- [Dataset excerpt]:
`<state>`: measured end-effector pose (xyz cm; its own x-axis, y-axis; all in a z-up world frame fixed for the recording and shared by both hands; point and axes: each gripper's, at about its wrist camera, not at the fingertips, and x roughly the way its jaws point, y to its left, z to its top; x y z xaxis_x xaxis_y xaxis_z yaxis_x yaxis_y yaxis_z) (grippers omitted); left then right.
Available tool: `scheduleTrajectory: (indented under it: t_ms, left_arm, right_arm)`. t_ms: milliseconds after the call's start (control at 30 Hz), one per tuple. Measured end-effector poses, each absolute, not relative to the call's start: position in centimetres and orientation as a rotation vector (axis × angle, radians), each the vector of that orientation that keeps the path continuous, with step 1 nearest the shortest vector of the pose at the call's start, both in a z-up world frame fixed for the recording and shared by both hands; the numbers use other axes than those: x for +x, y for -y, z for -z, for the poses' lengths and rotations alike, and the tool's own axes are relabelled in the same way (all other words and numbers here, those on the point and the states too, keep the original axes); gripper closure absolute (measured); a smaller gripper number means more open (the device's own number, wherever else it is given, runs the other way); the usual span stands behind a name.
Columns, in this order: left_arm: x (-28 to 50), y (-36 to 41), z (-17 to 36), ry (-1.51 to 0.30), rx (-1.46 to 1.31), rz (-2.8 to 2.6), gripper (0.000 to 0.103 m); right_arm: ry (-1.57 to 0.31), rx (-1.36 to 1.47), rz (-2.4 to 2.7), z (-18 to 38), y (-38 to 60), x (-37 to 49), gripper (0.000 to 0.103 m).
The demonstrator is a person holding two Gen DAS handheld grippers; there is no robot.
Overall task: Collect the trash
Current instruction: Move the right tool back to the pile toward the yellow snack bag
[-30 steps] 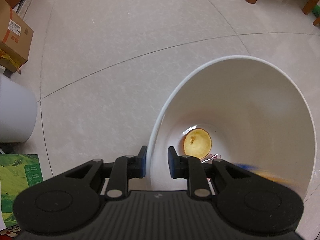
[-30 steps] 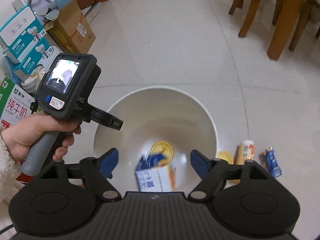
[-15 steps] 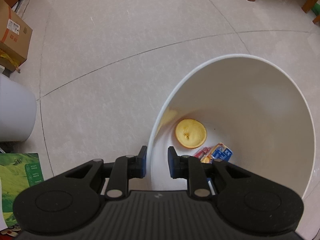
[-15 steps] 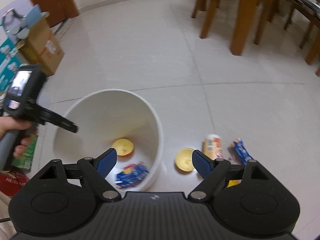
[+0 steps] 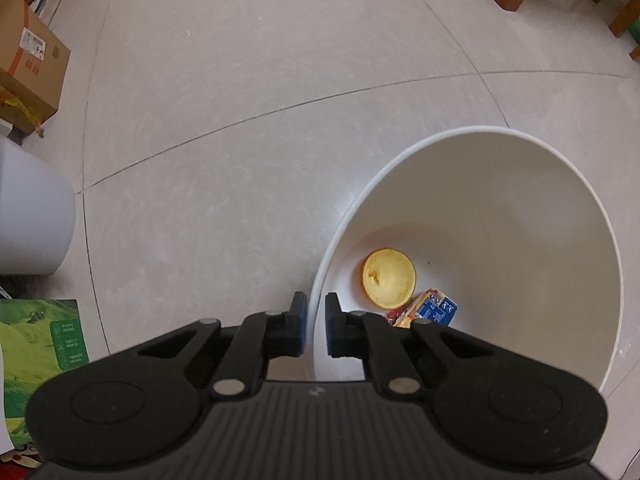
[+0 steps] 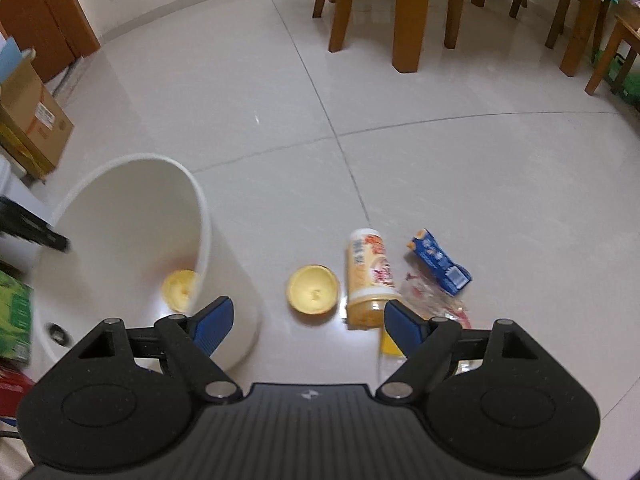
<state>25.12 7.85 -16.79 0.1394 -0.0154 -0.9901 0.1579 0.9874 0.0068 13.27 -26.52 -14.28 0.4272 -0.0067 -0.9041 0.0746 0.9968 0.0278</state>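
Observation:
My left gripper (image 5: 313, 322) is shut on the rim of the white trash bin (image 5: 500, 208), holding it tilted. Inside lie a yellow round lid (image 5: 389, 277) and a blue-and-orange carton (image 5: 434, 307). In the right wrist view the bin (image 6: 120, 208) stands at the left with a yellow lid (image 6: 180, 290) in it. My right gripper (image 6: 308, 322) is open and holds nothing, above the floor trash: a yellow lid (image 6: 313, 289), a yellow cup-shaped tub (image 6: 370, 276) lying on its side, a blue carton (image 6: 438, 260) and a clear wrapper (image 6: 430, 300).
Cardboard boxes (image 6: 30, 120) and a green carton (image 5: 40, 336) sit at the left. A white round container (image 5: 32, 216) stands left of the bin. Wooden table and chair legs (image 6: 408, 16) rise at the back right. Pale floor tiles lie between.
The blue carton fell from my right gripper into the bin. My right gripper then swung right, over the trash on the floor. My left gripper kept its hold on the rim.

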Motion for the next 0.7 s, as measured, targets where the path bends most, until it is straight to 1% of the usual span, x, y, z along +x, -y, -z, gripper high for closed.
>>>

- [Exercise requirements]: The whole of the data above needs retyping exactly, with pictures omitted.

- [Completed exercise]:
`<state>`: measured end-effector pose (xyz cm; its own x-axis, y-axis; all in a z-up world frame fixed for the recording and shared by both hands; point and axes: each gripper's, at about its wrist camera, not at the fingertips, and x roughly the way its jaws point, y to its left, z to its top; x y z xaxis_x xaxis_y xaxis_z yaxis_x yaxis_y yaxis_z) (grippers omitted); left then right.
Available tool: `scheduleTrajectory: (indented under it: t_ms, left_arm, right_arm)`. t_ms: milliseconds after the call's start (control at 30 Hz), one per tuple. Measured end-effector poses, each absolute, not relative to the call's start: position in centimetres and orientation as a rotation vector (axis × angle, radians), each the vector of that orientation that keeps the path continuous, with step 1 nearest the shortest vector of the pose at the call's start, both in a z-up world frame fixed for the recording and shared by both hands; the numbers use other axes than those: x for +x, y for -y, z for -z, for the poses' lengths and rotations alike, and the tool's own axes are relabelled in the same way (all other words and numbers here, those on the point and the states too, keep the original axes); gripper closure absolute (measured); a smaller gripper number means more open (the device's own number, wherever else it is given, runs the other way); the usual span stands behind a name.
Columns, in this order: left_arm: x (-28 to 50), y (-36 to 41), z (-17 to 36), ry (-1.51 to 0.30), rx (-1.46 to 1.31), rz (-2.8 to 2.6), gripper (0.000 to 0.103 m); right_arm: ry (-1.57 to 0.31), rx (-1.36 to 1.47), rz (-2.4 to 2.7), z (-18 to 38), y (-38 to 60), x (-37 to 49), gripper (0.000 to 0.103 m).
The demonstrator is a person holding two Gen DAS handheld grippers; there is no robot.
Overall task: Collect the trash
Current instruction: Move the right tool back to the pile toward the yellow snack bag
[-30 steps] 
[-30 steps] 
[-15 steps] 
[-15 steps] 
[+0 steps] 
[+0 steps] 
<state>25.12 7.85 -16.79 0.1394 -0.0154 -0.9901 0.1579 0.9874 0.0068 13.27 -26.52 -14.28 0.4272 -0.0067 -0.9041 0.0746 0.9968 0.0278</state>
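Observation:
My left gripper (image 5: 313, 322) is shut on the rim of the white trash bin (image 5: 500, 208), holding it tilted. Inside lie a yellow round lid (image 5: 389, 277) and a blue-and-orange carton (image 5: 434, 307). In the right wrist view the bin (image 6: 120, 208) stands at the left with a yellow lid (image 6: 180, 290) in it. My right gripper (image 6: 308, 322) is open and holds nothing, above the floor trash: a yellow lid (image 6: 313, 289), a yellow cup-shaped tub (image 6: 370, 276) lying on its side, a blue carton (image 6: 438, 260) and a clear wrapper (image 6: 430, 300).
Cardboard boxes (image 6: 30, 120) and a green carton (image 5: 40, 336) sit at the left. A white round container (image 5: 32, 216) stands left of the bin. Wooden table and chair legs (image 6: 408, 16) rise at the back right. Pale floor tiles lie between.
The blue carton fell from my right gripper into the bin. My right gripper then swung right, over the trash on the floor. My left gripper kept its hold on the rim.
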
Motion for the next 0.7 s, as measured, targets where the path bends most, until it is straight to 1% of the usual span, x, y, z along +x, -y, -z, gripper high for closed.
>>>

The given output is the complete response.